All samples were comprehensively analyzed at the China Customs Science and Technology Research Center (STRC), which holds accreditation under China Metrology Accreditation (CMA) [27] and is recognized as a proficiency testing provider by the China National Accreditation Service for Conformity Assessment (CNAS PT0012) [28]. These accreditations confirm compliance with nationally and internationally recognized standards for technical competence and quality management in testing activities.
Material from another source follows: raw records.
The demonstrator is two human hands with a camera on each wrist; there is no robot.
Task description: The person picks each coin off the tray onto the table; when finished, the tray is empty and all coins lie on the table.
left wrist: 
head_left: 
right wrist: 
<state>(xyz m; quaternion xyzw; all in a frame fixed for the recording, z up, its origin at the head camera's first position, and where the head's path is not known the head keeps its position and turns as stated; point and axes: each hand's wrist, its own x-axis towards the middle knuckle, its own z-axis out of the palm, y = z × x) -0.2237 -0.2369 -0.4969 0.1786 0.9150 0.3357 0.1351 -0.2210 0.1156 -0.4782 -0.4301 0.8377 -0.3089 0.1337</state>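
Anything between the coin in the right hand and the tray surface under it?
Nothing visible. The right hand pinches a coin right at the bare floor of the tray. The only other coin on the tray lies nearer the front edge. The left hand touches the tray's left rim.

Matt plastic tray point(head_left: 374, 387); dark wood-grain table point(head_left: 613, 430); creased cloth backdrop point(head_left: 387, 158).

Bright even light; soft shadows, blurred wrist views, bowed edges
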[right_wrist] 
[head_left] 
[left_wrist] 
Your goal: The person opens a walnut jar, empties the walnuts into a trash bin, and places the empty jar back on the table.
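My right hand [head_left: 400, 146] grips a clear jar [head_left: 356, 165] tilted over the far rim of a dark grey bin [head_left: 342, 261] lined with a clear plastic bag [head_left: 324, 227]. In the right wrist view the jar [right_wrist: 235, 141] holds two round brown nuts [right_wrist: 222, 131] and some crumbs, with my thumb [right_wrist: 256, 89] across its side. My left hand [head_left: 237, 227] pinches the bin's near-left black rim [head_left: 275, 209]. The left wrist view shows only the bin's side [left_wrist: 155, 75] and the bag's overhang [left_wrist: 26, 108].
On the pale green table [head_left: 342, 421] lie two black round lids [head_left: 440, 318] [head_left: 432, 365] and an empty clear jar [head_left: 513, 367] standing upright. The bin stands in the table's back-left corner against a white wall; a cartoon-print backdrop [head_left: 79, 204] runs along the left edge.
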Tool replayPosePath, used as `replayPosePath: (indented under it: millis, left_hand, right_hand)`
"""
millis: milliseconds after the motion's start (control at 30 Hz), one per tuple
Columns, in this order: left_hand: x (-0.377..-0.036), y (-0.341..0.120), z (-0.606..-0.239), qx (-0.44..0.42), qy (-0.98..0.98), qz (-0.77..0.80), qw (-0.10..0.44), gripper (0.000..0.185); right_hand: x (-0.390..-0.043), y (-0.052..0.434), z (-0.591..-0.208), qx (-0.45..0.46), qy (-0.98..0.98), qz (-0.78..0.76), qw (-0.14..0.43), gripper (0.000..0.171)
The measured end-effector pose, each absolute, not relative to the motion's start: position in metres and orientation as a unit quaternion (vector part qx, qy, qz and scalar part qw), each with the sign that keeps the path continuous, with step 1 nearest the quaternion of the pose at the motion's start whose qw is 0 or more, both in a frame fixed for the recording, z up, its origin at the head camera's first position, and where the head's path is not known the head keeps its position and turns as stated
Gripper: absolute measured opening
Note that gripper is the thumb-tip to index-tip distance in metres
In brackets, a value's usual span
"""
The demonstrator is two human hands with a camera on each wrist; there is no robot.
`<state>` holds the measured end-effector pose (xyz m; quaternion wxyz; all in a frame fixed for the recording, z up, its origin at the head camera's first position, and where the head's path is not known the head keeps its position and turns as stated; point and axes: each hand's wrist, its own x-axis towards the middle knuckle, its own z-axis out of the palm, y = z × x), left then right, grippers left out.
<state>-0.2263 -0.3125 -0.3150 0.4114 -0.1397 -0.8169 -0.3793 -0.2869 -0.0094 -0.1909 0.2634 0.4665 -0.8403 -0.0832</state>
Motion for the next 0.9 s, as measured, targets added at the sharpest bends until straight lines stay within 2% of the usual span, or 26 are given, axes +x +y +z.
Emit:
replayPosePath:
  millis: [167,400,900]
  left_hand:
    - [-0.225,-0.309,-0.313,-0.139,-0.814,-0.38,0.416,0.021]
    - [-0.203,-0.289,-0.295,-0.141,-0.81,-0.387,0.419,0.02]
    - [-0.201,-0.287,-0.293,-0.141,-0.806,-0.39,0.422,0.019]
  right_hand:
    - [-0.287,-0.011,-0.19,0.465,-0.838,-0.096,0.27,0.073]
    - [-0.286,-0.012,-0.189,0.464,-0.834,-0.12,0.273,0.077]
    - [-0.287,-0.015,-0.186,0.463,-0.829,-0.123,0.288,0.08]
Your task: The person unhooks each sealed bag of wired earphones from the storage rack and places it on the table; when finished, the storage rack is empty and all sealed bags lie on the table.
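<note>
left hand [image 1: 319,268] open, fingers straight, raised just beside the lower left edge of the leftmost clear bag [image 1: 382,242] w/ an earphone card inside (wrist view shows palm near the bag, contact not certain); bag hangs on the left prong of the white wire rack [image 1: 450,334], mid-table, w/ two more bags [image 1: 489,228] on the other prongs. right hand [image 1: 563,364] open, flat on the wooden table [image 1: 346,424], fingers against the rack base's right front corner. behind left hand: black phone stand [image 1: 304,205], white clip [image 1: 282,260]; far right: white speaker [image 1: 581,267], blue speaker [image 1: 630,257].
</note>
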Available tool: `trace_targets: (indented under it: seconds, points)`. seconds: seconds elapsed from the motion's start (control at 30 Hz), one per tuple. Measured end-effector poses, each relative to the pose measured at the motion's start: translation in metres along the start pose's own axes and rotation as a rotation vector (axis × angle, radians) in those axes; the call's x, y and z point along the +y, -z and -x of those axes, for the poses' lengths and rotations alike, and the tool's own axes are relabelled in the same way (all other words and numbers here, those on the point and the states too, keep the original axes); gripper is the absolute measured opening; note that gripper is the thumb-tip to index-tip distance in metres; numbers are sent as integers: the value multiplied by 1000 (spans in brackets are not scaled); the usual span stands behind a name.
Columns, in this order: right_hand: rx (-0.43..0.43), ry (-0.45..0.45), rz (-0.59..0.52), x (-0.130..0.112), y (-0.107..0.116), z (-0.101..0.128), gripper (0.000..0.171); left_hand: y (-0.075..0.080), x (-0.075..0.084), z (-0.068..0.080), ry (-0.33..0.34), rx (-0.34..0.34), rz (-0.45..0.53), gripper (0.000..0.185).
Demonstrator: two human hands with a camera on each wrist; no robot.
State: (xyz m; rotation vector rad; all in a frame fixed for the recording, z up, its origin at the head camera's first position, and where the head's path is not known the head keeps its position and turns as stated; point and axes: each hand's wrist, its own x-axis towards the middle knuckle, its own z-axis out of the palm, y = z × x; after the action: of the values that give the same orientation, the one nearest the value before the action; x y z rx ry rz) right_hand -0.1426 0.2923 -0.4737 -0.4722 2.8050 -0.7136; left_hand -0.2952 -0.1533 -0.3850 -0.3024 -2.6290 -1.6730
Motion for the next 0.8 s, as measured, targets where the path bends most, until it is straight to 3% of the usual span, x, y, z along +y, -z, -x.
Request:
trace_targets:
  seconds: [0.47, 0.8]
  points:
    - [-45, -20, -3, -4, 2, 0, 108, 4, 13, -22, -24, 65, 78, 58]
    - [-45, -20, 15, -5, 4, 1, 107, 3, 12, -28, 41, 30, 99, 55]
All procedures strictly followed national standards (HJ 835-2017) [29] and were conducted under quality assurance (QA) and quality control (QC). The results conformed to the standard requirements, with a relative standard deviation (RSD) of less than 5% and a recovery rate of 85.6% to 96.0%. The limits of detection (LOD) were determined three times using a signal-to-noise ratio (S/N) and summarized as follows: α-HCH (0.07 mg·kg⁻¹), β-HCH (0.06 mg·kg⁻¹), γ-HCH (0.06 mg·kg⁻¹), δ-HCH (0.10 mg·kg⁻¹), p, p’-DDE (0.04 mg·kg⁻¹), o, p’-DDT (0.08 mg·kg⁻¹), p, p’-DDD (0.08 mg·kg⁻¹), and p, p’-DDT (0.09 mg·kg⁻¹). For quantified OCPs, concentrations below the LOD were considered undetectable (n.d.).

2.3. Health Risk Assessment

The health risk assessment (HRA) model developed by the United States Environmental Protection Agency (US EPA) was utilized in this study, which has been widely practiced [30,31,32,33]. The average daily dose (ADD, mg·kg⁻¹·day⁻¹) of OCPs via three pathways (soil ingestion, dermal contact and inhalation) were calculated using the following equations.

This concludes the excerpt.